Skills data join requirements

Development Environment Setup

For performing data joins and analyses, this tutorial covers example scripts in both the R and Python analysis environments. Here are the pre-requisites for them respectively:

Option 1: R Environment

To run the R code in this tutorial, you must have R and ideally a code editor installed:

Install R: Download from https://cran.r-project.org/
Install RStudio (recommended): Download from https://www.rstudio.com/. Alternatively, you may choose to use Visual Studio Code as your IDE.

Required R Packages:

The next step is to install the required R packages:

vivainsights: Microsoft’s R package for Viva Insights analysis
tidyverse: Collection of R packages for data science
here: Easy file path management

If these are not already installed, you can install them in R with:

install.packages(c("vivainsights", "tidyverse", "here"))

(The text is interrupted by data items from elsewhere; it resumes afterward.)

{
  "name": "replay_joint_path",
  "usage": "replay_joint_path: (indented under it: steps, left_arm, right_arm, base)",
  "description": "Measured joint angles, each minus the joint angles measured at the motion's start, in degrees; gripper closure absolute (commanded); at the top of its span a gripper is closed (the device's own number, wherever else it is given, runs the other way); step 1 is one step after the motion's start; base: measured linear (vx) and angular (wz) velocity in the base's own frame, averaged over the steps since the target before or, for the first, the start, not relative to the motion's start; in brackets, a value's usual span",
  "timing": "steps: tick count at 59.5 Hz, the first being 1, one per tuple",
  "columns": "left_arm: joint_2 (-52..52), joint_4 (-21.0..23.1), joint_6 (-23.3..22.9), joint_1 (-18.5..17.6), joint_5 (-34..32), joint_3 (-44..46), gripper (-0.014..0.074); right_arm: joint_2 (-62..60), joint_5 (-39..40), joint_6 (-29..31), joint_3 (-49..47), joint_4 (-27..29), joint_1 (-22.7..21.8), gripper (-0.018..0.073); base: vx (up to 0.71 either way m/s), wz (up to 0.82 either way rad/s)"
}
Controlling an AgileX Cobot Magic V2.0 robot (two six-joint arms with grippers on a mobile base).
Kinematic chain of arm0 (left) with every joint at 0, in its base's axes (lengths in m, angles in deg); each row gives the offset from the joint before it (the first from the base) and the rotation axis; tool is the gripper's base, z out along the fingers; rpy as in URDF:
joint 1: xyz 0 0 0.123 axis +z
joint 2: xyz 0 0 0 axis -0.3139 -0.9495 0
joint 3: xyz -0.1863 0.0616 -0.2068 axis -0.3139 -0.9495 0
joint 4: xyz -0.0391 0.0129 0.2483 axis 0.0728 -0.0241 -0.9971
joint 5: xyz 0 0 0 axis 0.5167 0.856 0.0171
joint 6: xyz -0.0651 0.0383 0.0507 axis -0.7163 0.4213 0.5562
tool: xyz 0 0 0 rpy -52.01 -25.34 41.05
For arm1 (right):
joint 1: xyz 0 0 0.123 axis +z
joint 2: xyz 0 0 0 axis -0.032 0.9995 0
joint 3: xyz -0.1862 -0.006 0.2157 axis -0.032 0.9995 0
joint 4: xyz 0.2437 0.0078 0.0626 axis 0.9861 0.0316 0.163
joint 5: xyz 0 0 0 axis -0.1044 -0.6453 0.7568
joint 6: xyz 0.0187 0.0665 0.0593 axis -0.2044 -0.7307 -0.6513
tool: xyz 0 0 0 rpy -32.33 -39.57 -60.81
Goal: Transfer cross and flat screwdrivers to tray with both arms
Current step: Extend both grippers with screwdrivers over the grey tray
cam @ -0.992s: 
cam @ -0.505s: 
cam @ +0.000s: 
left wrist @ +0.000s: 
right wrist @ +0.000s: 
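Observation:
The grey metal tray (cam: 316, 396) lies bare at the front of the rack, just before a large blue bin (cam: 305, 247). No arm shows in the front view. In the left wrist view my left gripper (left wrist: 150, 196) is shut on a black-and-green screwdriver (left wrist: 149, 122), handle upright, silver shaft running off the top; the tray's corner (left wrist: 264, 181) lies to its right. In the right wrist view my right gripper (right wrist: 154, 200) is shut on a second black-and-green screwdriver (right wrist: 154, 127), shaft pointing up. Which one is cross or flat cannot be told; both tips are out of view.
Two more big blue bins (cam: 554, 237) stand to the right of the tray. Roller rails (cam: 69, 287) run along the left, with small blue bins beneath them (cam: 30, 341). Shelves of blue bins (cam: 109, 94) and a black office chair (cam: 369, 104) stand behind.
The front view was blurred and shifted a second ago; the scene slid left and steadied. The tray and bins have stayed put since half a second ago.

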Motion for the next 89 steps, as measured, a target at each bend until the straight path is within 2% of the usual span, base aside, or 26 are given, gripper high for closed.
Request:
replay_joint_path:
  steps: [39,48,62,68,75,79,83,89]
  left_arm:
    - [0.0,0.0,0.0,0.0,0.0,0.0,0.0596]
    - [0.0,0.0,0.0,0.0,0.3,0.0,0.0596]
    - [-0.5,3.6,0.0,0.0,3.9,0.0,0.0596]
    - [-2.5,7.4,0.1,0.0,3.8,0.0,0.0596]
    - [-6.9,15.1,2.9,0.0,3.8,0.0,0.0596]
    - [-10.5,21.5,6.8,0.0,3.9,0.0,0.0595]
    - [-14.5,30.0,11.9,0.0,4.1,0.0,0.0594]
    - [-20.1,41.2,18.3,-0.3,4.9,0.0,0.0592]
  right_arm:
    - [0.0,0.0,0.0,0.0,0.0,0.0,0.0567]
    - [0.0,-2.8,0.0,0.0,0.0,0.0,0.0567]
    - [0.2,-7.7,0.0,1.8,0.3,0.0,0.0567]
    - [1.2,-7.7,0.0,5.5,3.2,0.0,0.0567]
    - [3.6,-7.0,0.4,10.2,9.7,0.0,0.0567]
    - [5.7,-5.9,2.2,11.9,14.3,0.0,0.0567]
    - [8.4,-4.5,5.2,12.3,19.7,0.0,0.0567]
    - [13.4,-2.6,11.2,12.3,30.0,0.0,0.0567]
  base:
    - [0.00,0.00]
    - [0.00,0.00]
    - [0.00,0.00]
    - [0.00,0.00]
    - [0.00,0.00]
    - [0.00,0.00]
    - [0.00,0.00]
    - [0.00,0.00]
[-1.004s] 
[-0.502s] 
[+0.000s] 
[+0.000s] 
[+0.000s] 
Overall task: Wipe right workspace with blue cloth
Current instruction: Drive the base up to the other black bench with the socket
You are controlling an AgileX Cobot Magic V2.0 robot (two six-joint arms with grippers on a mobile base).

Option 2: Python Environment

To run the Python code in this tutorial, you must have Python and ideally a code editor installed:

Install Python: Download from https://www.python.org/downloads/ or use Anaconda
Install Jupyter (recommended): Comes with Anaconda or install via pip install jupyter. Alternatively, you may choose to use Visual Studio Code as your IDE.

Required Python Packages:

Ensure that you have the following python packages installed:

vivainsights: Microsoft’s Python package for Viva Insights analysis
pandas: Data manipulation and analysis library
numpy: Fundamental package for scientific computing
plotly: Interactive visualization library
scipy: Scientific computing tools

If not, you can install them in the Command Prompt with:

pip install vivainsights pandas numpy plotly scipy

Once the developer pre-requisites are satisfied, see how to load and join data.

Required Viva Insights schema and join keys

Before running the joins, confirm each input table is present and contains its join key(s). Missing or non-unique keys are the most common cause of failed or exploded joins:

Table	Role	Required key column(s)	Notes
`MetricOutput` (Person Query)	Main / left table	`PersonId`, `MetricDate`, `MetricPrimaryKey`, `PeopleHistoricalId`	Add any outcome metrics (e.g. `Collaboration_hours`, `Total_Copilot_actions_taken`) here. One row per person-week.
`HR`	Org attributes	`PeopleHistoricalId`	One row per person-history; should be unique on the key.
`PersonSkillsMappingMetadata`	Bridge	`MetricPrimaryKey`, `SkillHistoricalId`	One-to-many: expands rows to person-skill grain.
`PersonSkills`	Skill instances	`SkillHistoricalId`, `SkillId`	Links a person’s skill record to the skills catalog.
`SkillsLibrary`	Skills catalog	`SkillId`	One row per skill; should be unique on `SkillId`.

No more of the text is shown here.